O “homem de bem” comete crime?
O grau de violência e a intensidade dos comportamentos antissociais violentos chegaram a níveis insuportáveis. Isto se dá, segundo a criminologia, pela elevada dívida para com as gerações passadas e pelo esquecimento de nossos jovens, cujas omissões injustificadas do Estado (e também da sociedade) causaram um déficit social gigantesco. Estamos, agora, a pagar a conta por nossa inação. São crimes demais e precisamos reduzi-los, sob pena da concretização da barbárie.
Mas, dentro desta perspectiva, a sociedade se lembra apenas daqueles delitos cometidos com violência ou grave ameaça à pessoa, dos atos contra a dignidade sexual e da corrupção, esquecendo-se de que todos, ao longo de sua existência, cometem crimes das mais variadas formas. É isso mesmo: todos já praticaram condutas criminosas. Foi nessa discussão que me lembrei da famosa e tão falada figura do “homem de bem”.
Mas quem é o “homem de bem”? Segundo a pessoas próximas a quem perguntei, o “homem de bem” é aquele que vive de seu trabalho ou tem renda própria, que tem família, que é um bom pai e uma boa mãe, enfim, que luta todos os dias para trazer ao seu lar o pão de cada dia.
O outro lado da moeda é justamente o criminoso, que, segundo criminólogos, é simplesmente a pessoa que praticou crime, ou seja, quem comete um comportamento que se adequa ao que vem previsto na lei penal. Não importa a gravidade. Criminoso é quem cometeu crime.
Mas o “homem de bem” é capaz de praticar delitos?

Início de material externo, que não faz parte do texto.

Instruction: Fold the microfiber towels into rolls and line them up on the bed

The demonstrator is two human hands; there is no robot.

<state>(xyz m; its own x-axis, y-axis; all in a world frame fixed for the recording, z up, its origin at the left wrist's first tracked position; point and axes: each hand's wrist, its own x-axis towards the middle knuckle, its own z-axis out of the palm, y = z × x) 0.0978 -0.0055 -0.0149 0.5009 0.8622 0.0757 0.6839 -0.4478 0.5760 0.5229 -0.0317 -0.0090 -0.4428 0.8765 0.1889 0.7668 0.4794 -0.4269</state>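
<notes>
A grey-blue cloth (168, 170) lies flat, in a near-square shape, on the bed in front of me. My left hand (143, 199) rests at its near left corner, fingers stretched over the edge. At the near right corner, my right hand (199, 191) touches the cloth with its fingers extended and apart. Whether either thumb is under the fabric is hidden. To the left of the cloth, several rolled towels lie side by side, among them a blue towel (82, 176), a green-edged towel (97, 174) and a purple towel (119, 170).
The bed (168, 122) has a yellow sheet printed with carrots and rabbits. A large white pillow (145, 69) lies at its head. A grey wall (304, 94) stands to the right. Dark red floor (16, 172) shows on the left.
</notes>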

Será?
Para responder a esta indagação, façamos um simples esforço de memória, para verificarmos se “ele” comete alguns desses comportamentos a seguir exemplificados: recebe objeto emprestado de alguém e não restitui, incorre no crime de apropriação indébita; ingeri álcool e passa a conduzir veículo automotor, pratica a embriaguez ao volante; ameaça alguém para que pague uma dívida, cuja responsabilidade penal será pelo exercício arbitrário das próprias razões; atribui a quem não gosta adjetivações negativas à sua dignidade ou decoro (chamar de corno, por exemplo), o delito de injúria estará presente; enquanto funcionário público, intencionalmente leva canetas bic, folhas de papel chamex e clips para casa, a grave infração de peculato é de rigor; quando na ocasião de criança, abria embalagens de chocolate das lojas Americanas ou Lobrás, para consumir, poderia ensejar o ato infracional que se equipara ao furto; “achado não é roubado” realmente é uma frase correta, pois se trata de infração de apropriação indébita de coisa achada; quando os mais experientes levavam lança perfume para os blocos de carnaval, para consumir com os amigos ou apenas para oferecer a terceiros, cometiam delito presente na lei de drogas, podendo até subsumir-se ao tráfico de entorpecentes; entregar atestado médico falso é uso de documento falso; dar “carteirada” para entrar no estádio de futebol ou festas, demonstra abuso de autoridade; retornar ao Brasil, com perfume e camisas vindos dos EUA ou de qualquer outro país, em quantidade superior à permitida, iludindo pagamento de tributo, pratica o descaminho; pedir para dar “um jeitinho” e não parar na blitz, o particular comete corrupção ativa e o servidor público pratica corrupção passiva privilegiada.
Diante do rol tão extenso de fatos previstos na legislação penal, é praticamente impossível viver a vida sem ser infrator ao menos uma vez. O homens bons também atuam à margem da lei. Mesmo que alguns digam que tais comportamentos são menos graves, não se pode negar que um delito ocorreu.
Nesta hora, lembro-me de um grande amigo que dizia: quando se aponta o dedo para alguém, quatro estão apontados para você mesmo. Se é para implementar a tolerância zero, que seja para todos.